Valuable resource for Samoa

By Ilia L. Likou 21 April 2016, 12:00AM

A Masters’ thesis which examines Pacific mothers’ discussions of child support in New Zealand, was presented to the National University of Samoa library yesterday.  

Moeata Moore said she was both overwhelmed and humbled to be adding her thesis, “Family, Family obligations and money. Pacific mothers’ discussions of child support” to the collection had in Samoa, where her academic journey started and where she had completed all of her primary and secondary school education.

In his welcome, Chief Librarian, Avalogo Togi Tunupopo expressed his gratitude for the “valuable gift” which he said will be added to their library collection. He offered the use of the library facilities for Moore on future visits back home to Samoa.

Moore is a wife and mother of two children, a multiple scholarship winner, a University of Auckland graduate with a Bachelor of Arts degree, a Bachelor of Arts Honours degree in Sociology (with First Class Honours) and a Masters degree also with First Class Honours. She is about to undertake her PhD and she is a lecturer in the University of Auckland’s Sociology department.

Moving to N.Z, Moore said she had the drive to study, but didn’t find her passion until she took her very first Sociology paper.

“My position as a Pacific person – or Pacific woman - living in N.Z brought many of the sociological concepts and theories that I learnt in class to life and doing my Bachelor’s degree taught me what to think and how to think sociologically. 

“But after completing my Bachelors, I noticed an absence of any engagement with Pacific literature in most of my courses as well as a lack of any Pacific presence in the sociological literature – all the theoretical ideas and positions that were taught to me were largely Western ideas based on Eurocentric norms and values – so in essence I was being taught how to think sociologically through a predominantly Eurocentric lens.”

Moore said she never wanted to be a token Pacific person researching Pacific issues, but the truth, she said, lies in the fact that if Pacific people don’t do this research, they will remain largely invisible in the published sociological literature. 

“I knew that my thesis would have a Pacific-focus, and I was particularly interested in the way that family obligations for care and money were organised and negotiated in post-separation Pacific families in NZ. I was particularly interested in how responsive child support policies were to familial norms and values in Pacific communities in NZ. After reading Peter Dunne’s – NZ’s Minister of Revenue – child support discussion document, a discussion document which outlined the proposed changes to child support legislation in N.Z, I was surprised by the way he framed the changing nature of families in N.Z.

“My surprise was in the fact that when he talked about the changing nature of family structures and family relations he failed to incorporate the differential ways that Pacific families are organised and negotiated instead it was a one size fits all approach to family.
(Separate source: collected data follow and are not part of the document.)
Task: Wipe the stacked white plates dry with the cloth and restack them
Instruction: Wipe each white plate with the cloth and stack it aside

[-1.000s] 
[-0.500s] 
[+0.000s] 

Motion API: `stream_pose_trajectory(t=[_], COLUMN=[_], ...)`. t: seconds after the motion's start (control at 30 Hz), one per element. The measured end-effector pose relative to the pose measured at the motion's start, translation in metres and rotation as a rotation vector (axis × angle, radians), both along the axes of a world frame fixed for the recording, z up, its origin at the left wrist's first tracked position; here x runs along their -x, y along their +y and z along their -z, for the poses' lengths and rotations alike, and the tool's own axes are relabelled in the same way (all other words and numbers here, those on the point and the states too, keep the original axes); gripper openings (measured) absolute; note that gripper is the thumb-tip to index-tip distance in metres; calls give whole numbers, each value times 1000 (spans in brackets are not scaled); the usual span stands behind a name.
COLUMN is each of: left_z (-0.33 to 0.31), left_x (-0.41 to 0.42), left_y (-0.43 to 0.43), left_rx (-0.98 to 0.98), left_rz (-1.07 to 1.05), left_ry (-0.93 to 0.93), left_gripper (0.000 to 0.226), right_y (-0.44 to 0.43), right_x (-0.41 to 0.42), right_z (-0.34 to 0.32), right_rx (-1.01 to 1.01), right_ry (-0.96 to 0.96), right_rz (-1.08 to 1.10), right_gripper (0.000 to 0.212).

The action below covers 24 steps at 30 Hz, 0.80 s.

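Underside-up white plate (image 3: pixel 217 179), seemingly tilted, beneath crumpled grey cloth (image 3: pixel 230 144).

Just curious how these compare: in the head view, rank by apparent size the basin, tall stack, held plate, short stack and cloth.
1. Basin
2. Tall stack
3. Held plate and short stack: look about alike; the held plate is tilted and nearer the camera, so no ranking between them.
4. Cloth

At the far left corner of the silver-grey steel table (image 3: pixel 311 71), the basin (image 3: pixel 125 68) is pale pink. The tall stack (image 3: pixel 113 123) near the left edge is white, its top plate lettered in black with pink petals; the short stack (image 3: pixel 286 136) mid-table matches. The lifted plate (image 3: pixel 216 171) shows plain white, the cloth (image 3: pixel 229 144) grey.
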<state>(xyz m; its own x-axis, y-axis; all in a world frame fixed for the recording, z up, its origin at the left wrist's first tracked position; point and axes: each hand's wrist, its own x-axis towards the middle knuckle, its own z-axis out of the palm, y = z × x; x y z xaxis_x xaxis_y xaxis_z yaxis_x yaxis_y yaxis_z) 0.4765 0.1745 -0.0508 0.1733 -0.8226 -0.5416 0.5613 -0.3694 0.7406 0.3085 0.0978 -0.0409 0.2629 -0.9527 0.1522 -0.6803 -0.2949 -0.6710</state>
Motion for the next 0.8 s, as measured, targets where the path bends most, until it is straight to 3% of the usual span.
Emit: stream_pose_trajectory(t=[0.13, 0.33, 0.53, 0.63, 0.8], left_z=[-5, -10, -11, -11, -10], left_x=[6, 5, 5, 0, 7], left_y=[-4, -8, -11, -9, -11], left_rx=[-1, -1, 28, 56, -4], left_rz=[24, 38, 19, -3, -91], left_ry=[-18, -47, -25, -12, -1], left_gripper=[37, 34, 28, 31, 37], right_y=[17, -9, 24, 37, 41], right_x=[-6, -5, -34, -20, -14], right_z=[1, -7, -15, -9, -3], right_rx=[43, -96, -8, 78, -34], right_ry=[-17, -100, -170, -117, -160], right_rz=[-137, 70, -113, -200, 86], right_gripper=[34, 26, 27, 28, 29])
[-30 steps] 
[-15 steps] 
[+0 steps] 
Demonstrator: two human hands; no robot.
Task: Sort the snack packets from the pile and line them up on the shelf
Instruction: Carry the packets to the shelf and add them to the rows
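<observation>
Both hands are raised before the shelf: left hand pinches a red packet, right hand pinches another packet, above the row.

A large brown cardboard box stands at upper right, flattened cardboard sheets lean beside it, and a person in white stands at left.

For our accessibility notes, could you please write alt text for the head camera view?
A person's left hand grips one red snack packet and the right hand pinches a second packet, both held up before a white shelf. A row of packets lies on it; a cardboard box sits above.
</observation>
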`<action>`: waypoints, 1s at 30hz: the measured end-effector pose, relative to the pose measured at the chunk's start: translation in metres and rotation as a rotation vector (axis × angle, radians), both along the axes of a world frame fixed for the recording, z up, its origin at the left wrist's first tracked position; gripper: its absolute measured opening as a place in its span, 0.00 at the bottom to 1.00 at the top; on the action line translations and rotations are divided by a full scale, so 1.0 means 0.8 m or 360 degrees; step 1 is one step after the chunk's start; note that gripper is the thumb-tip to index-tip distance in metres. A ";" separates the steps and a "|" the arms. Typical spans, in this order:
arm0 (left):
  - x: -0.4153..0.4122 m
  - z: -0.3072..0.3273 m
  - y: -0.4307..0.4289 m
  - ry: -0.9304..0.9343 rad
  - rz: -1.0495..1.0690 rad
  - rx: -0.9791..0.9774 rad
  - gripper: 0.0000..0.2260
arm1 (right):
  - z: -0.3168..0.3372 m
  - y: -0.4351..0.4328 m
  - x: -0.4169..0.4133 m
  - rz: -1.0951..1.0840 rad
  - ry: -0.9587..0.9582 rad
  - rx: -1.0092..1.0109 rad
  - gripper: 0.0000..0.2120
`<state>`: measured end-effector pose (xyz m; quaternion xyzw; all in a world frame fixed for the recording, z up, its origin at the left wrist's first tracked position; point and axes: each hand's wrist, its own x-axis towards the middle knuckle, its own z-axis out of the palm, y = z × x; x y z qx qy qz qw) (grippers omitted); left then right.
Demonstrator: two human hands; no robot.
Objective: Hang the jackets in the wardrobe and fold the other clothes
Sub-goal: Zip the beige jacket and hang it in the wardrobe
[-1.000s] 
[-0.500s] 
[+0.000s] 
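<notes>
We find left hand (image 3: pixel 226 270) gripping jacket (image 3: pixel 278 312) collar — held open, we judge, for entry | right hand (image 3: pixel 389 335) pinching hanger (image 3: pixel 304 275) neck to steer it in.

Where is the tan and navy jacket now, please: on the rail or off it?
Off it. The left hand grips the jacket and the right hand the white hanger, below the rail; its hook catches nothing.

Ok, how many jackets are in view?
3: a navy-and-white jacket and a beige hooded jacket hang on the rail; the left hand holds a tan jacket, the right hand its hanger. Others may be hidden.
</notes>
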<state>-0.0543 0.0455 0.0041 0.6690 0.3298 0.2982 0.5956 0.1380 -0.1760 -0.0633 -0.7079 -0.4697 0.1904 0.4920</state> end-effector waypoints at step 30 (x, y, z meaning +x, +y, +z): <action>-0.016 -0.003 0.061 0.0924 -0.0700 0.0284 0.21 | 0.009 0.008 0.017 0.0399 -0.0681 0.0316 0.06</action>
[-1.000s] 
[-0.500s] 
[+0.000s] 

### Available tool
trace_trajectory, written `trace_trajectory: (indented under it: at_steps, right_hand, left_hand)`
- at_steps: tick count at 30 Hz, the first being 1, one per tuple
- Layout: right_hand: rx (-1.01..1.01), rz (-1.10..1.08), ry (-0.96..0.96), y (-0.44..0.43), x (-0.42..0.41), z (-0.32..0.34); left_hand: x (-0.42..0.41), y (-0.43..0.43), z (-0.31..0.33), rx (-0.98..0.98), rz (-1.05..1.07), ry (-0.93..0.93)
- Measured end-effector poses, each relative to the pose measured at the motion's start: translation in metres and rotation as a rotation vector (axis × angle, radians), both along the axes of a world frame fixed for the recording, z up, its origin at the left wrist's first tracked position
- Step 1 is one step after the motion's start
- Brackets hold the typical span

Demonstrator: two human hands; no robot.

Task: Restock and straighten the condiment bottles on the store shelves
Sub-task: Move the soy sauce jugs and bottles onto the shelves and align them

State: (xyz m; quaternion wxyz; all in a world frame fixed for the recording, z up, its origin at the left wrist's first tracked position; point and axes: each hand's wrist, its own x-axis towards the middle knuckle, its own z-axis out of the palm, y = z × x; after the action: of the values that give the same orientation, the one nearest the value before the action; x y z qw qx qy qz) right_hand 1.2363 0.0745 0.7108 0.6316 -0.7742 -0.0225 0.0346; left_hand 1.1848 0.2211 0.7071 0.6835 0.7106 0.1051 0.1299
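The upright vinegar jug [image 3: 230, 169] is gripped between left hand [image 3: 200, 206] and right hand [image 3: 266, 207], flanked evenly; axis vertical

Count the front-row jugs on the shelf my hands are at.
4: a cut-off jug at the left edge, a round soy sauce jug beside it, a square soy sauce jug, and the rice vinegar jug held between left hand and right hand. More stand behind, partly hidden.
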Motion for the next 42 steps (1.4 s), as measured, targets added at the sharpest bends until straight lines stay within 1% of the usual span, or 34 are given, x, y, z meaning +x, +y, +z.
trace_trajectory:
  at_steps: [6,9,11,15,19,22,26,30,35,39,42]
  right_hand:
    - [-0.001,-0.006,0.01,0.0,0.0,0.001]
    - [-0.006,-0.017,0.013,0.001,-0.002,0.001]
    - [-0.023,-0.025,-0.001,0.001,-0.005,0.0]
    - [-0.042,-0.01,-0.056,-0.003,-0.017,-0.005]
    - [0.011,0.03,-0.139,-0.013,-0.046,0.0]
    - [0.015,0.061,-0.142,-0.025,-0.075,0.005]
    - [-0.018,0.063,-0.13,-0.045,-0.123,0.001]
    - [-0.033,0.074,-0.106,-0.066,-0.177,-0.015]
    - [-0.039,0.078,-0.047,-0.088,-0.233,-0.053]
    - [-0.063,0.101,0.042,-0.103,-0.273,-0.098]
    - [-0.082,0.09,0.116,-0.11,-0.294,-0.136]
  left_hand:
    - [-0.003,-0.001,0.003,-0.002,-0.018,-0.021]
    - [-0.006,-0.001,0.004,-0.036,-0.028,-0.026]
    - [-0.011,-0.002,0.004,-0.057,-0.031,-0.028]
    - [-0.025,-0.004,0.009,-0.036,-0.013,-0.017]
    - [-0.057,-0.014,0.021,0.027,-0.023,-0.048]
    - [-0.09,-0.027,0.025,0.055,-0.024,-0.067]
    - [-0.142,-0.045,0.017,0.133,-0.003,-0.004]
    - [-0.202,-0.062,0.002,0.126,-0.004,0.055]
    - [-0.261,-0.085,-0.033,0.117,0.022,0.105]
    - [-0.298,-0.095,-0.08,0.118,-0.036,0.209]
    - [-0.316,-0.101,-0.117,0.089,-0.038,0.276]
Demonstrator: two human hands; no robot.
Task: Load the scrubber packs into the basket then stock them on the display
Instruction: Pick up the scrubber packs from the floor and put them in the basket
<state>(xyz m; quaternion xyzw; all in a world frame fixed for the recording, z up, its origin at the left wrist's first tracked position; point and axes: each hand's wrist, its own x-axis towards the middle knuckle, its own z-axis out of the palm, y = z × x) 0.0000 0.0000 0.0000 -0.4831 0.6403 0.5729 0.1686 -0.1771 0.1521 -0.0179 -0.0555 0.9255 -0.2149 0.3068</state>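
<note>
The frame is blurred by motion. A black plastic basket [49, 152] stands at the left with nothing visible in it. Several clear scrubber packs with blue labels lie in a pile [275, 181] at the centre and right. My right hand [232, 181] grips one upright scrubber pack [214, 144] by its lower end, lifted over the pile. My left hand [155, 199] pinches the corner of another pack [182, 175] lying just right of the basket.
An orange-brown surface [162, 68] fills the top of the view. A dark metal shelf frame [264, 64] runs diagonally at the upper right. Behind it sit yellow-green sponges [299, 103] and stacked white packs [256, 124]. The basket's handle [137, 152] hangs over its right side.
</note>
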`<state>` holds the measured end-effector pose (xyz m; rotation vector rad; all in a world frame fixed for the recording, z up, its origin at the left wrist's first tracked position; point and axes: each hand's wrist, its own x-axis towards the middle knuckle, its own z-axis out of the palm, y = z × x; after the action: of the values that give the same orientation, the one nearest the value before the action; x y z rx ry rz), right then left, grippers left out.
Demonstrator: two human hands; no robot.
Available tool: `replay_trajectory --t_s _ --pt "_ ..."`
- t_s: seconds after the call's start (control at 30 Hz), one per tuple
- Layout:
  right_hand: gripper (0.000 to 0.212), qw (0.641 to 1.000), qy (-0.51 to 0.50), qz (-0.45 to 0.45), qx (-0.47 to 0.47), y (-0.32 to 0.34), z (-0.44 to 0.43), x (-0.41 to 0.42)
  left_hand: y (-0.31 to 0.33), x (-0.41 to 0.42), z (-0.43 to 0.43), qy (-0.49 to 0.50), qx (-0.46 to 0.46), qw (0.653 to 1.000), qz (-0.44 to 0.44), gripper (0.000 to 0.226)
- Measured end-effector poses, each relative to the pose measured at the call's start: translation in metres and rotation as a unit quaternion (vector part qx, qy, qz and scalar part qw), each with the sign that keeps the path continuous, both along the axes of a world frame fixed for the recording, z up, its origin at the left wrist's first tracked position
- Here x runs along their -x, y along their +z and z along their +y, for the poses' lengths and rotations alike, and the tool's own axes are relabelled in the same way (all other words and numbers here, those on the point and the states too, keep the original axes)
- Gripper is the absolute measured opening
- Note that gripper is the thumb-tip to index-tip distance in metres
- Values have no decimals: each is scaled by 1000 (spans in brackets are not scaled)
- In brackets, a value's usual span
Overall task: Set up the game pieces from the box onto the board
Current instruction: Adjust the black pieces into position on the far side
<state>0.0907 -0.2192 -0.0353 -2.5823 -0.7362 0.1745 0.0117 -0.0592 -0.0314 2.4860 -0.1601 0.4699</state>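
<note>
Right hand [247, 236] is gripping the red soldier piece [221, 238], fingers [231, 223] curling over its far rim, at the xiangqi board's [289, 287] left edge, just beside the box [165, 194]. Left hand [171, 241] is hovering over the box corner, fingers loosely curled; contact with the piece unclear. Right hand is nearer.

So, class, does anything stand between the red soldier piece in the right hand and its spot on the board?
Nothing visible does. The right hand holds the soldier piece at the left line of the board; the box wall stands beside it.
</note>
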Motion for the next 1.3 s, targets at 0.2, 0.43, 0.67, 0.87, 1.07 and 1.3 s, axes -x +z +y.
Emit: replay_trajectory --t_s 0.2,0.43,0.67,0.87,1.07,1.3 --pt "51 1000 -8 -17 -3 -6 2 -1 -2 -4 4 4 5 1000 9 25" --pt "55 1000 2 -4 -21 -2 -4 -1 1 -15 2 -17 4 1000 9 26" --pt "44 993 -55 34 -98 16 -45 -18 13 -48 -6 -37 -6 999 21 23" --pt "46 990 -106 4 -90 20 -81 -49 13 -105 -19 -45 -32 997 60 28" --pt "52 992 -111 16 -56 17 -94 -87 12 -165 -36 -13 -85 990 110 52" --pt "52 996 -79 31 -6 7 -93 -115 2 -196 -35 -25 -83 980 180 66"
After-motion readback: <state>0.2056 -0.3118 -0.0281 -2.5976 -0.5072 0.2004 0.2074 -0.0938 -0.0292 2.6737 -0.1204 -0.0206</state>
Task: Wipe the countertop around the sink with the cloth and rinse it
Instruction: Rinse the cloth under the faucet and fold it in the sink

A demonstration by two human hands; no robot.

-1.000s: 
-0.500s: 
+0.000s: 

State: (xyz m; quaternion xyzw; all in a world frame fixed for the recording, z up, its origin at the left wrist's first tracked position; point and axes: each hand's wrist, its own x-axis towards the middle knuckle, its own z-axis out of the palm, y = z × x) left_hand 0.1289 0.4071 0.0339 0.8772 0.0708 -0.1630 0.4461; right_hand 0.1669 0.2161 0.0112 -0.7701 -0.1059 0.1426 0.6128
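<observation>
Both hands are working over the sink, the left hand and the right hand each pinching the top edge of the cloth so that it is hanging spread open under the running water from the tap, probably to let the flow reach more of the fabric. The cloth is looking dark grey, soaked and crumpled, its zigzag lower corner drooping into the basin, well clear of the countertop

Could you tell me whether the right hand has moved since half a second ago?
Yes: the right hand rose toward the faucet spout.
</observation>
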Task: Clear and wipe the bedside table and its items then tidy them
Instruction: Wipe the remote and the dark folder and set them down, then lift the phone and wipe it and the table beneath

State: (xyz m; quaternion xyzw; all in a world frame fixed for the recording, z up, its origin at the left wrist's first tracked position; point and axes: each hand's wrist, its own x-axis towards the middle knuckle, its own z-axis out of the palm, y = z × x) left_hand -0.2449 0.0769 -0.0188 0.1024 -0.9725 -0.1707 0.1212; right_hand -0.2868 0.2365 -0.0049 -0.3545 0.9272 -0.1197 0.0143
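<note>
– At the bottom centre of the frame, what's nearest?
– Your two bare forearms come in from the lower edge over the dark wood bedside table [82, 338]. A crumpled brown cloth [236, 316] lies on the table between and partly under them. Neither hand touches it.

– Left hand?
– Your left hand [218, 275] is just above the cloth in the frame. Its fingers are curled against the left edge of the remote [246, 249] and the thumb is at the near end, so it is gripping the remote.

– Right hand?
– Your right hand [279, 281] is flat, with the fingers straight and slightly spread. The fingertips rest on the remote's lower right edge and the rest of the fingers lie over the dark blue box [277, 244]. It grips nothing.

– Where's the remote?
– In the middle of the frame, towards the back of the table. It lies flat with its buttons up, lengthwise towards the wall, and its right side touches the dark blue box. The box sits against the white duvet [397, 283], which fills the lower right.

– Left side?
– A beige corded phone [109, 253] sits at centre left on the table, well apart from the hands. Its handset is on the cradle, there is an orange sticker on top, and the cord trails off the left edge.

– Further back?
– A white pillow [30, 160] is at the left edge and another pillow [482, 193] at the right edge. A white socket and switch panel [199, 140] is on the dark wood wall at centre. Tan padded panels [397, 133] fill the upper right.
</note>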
So I couldn’t help but wonder, if policy initiatives in N.Z. are based on Eurocentric ideals and norms, what does this mean for Pacific people and communities in N.Z?

“So my thesis attempts to answer this question,” said Moore. 

In a question and answer section of the presentation to library and academic staff of the Faculty of Art, Professor Sina Va’ai, agreed with Moeata about the lack of Pacific literature used in the Auckland University in a city with a high Pacific population. 

She said that in conversations with Auckland University lecturer Dr Selina Tusitala Marsh, she had noted that there had been a shift to Western and Asian Pacific literature after the departure from the university of Professor Albert Wendt.

In answer to a question from Head of Department and Senior Lecturer Amituanai Vernetta Heem about quantitative rather than qualitative statistics, Moeata said she had been constrained by the structure and requirements of a thesis.

“I was only able to interview less than 10 mothers,” she explained.

However for her PhD, she said she planned to interview between 50-60 women. N.U.S. Sociology lecturer Mailo Helen Tanielu who is also an Auckland graduate, congratulated Moeata and said it was inspiring for her looking at young Samoan women.

“This is a real success story; one of the few that has come out,” she said.